アスパイアヘルスプラン

可用性の通知

Aspire Health Planは、適用される連邦公民権法を遵守し、人種、肌の色、出身国、年齢、障害、または性別に基づく差別を行いません。Aspire Health Planは、人種、肌の色、出身国、年齢、障害、または性別を理由に人々を排除したり、異なる扱いをしたりすることはありません。

アスパイアヘルスプラン:

  • 障害を持つ人々に無料の援助とサービスを提供し、効果的にコミュニケーションを図ります。
    • 資格の手話通訳
    • 他のフォーマットの書かれた情報(大きなプリント、オーディオ、アクセス可能な電子フォーマット、その他のフォーマット)
  • 主な言語が英語でない人々に無料の言語サービスを提供します:
    • 資格の通訳
    • 他の言語で書かれた情報

これらのサービスが必要な場合は、Aspire Health Plan にお問い合わせください。

Aspire Health Plan がこれらのサービスを提供しなかった、または人種、肌の色、国籍、年齢、障害、または性別に基づいて他の方法で差別したと思われる場合は、以下に苦情を申し立てることができます。

アスパイアヘルスプラン
宛先: 控訴・苦情処理部
10 ラグズデール ドライブ スイート 101
モントレー、カリフォルニア州 93940
電話: (855) 570-1600、TTY: 711
ファックス: (831) 920-5903

苦情は、直接、郵送、ファックス、または当事務所への直接ご来所で申し立てることができます。
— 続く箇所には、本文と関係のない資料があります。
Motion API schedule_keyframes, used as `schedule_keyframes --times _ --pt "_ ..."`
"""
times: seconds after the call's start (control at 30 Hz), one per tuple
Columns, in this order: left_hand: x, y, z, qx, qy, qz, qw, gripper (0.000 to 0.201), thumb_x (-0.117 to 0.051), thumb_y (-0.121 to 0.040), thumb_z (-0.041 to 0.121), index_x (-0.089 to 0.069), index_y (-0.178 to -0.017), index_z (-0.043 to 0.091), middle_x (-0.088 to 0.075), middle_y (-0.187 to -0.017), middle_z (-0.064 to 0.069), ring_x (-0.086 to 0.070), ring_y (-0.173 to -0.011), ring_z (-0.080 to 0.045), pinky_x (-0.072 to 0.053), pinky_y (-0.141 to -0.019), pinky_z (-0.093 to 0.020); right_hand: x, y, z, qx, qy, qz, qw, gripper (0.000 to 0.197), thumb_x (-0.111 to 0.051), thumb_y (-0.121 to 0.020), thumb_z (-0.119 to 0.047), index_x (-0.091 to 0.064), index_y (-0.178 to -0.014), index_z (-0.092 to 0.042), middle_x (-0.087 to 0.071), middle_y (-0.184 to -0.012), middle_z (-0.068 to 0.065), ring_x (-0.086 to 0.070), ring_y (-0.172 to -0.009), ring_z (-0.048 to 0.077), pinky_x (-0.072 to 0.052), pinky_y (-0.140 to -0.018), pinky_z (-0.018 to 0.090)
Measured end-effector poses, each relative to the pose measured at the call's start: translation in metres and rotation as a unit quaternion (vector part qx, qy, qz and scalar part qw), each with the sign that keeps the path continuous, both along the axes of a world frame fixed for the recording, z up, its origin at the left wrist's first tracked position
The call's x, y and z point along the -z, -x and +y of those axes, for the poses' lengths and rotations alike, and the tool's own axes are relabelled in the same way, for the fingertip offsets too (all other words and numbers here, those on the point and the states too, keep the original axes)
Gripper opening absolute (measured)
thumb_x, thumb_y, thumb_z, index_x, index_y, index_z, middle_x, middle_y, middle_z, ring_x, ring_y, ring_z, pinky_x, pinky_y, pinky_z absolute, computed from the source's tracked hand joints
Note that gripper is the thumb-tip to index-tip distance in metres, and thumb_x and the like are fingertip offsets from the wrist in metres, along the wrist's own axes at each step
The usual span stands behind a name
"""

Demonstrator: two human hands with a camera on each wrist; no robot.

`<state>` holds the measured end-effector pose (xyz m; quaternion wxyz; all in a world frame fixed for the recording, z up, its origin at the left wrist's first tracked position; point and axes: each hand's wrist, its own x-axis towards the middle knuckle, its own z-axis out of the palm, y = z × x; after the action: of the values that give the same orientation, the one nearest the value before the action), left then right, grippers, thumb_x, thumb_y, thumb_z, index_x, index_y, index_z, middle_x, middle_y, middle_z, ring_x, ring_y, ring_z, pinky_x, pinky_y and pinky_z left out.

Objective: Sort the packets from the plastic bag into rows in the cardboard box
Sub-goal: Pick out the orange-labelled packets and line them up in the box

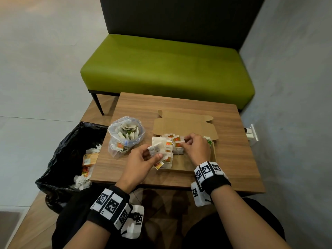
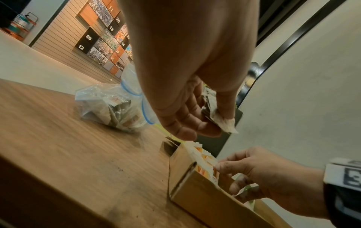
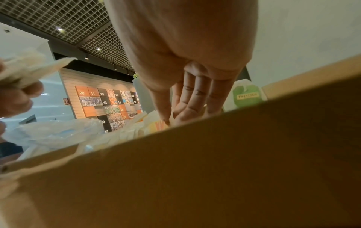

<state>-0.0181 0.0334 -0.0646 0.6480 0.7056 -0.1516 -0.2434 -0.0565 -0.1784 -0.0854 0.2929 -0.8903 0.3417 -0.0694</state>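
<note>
A clear plastic bag (image 1: 125, 135) of packets stands on the wooden table (image 1: 231, 133), left of the open cardboard box (image 1: 185, 125). Orange-labelled packets (image 1: 171, 146) stand in rows at the box's left side, and a green packet (image 1: 208, 141) stands at its right. My left hand (image 1: 154, 152) holds a small stack of white packets (image 1: 158, 147) over the box's left edge, pinched between thumb and fingers (image 2: 185, 132). My right hand (image 1: 182, 144) reaches into the box and pinches an orange packet (image 3: 158, 125) with thumb and index finger. The box's near wall (image 3: 215, 154) hides the packets' lower parts.
A black bin bag (image 1: 71, 141) holding wrappers and a box sits on the floor left of the table. A green bench (image 1: 167, 69) stands beyond the table, and a grey wall (image 1: 287, 87) runs along the right. The box lid lies flat toward the bench.
</note>
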Motion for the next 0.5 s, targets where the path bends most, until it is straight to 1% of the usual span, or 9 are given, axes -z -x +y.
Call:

苦情の申し立てに関してサポートが必要な場合は、上記の電話番号までAspire Health Planの会員サービスチームがサポートいたします。

また、米国保健福祉省公民権局に公民権に関する苦情を電子的に提出することもできます。このポータルは、以下のリンクからアクセスできます。 https://ocrportal.hhs.gov/ocr/portal/lobby.jsf、または郵便または電話で

米国保健社会福祉省
200 インディペンデンスアベニュー SW。
HHHビル 509階
ワシントンD.C. 20201
1-800-368-1019, 800-537-7697 (TDD)。